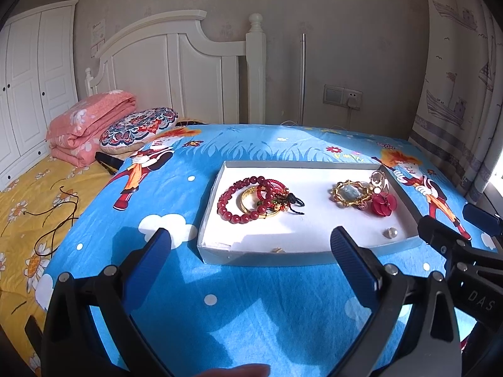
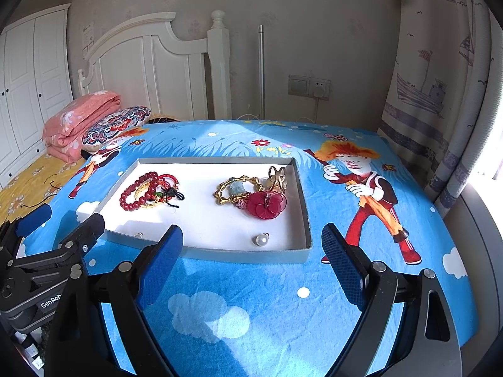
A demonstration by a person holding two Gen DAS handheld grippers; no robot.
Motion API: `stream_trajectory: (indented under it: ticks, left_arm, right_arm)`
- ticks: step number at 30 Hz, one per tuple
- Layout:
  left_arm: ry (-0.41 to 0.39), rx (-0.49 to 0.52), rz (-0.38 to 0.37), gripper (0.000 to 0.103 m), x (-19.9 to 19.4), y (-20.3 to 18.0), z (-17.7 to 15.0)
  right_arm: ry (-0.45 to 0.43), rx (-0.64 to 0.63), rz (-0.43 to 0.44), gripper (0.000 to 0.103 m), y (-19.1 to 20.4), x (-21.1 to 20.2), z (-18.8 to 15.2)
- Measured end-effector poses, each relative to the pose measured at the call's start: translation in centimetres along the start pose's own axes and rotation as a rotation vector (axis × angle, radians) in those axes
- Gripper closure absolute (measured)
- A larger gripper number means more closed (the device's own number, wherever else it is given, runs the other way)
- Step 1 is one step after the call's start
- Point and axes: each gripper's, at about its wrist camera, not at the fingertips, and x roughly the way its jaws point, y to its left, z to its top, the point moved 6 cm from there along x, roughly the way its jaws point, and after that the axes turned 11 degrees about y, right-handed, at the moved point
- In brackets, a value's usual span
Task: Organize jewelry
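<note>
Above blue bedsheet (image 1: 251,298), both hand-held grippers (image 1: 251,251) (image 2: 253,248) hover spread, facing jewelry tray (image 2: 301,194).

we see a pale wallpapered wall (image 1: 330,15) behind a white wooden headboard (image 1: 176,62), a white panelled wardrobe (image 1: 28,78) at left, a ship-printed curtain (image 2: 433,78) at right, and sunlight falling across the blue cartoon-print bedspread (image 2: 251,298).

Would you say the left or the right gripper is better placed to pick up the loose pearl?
Probably the right gripper: the pearl lies just ahead between its open fingers, near the tray's front wall.
</note>
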Motion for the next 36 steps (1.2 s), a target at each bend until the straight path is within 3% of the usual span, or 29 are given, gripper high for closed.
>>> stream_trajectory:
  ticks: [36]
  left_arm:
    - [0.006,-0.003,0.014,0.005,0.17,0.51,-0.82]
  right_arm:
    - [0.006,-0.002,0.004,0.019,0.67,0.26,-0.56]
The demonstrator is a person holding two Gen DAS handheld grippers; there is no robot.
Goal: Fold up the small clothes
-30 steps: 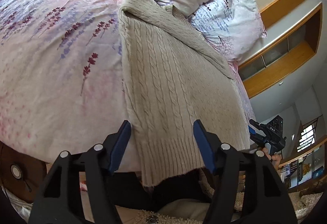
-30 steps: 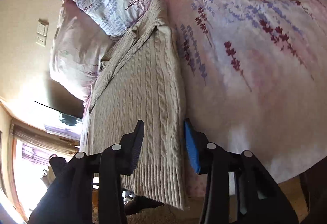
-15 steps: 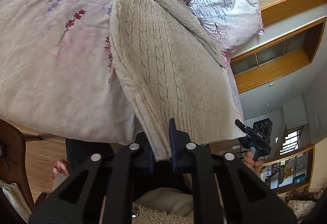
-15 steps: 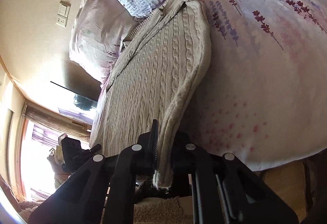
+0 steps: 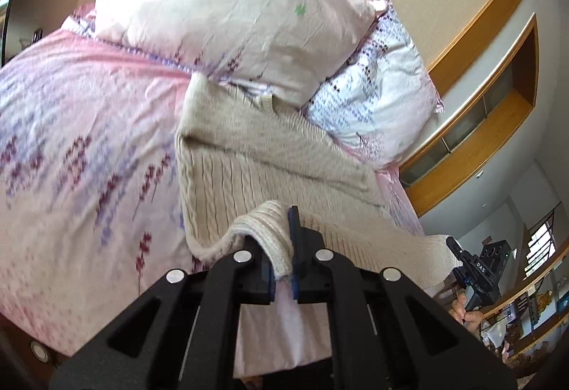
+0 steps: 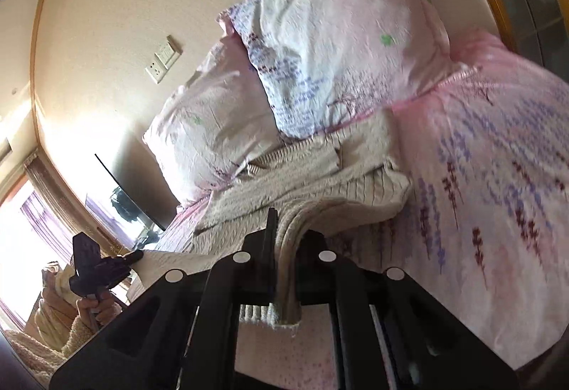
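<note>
A cream cable-knit sweater lies on the pink floral bed, its collar end by the pillows. My left gripper is shut on one bottom hem corner and holds it lifted above the sweater's body. My right gripper is shut on the other hem corner of the sweater, also lifted toward the collar. The lifted hem stretches between the two grippers. The right gripper also shows at the right of the left wrist view, and the left gripper at the left of the right wrist view.
The bed cover is pink with purple flower prints. Two pillows lie at the head of the bed against a beige wall. A wooden wall shelf is at the right. A wall socket sits above the pillows.
Both grippers closed on the sweater's bottom hem corners, then lifted the hem and carried it up the bed toward the collar and pillows.
</note>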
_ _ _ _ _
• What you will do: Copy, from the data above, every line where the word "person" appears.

• Response to this exercise:
A demonstration by a person holding two Gen DAS handheld grippers; no robot.
The demonstrator is a person holding two Gen DAS handheld grippers; there is no robot.

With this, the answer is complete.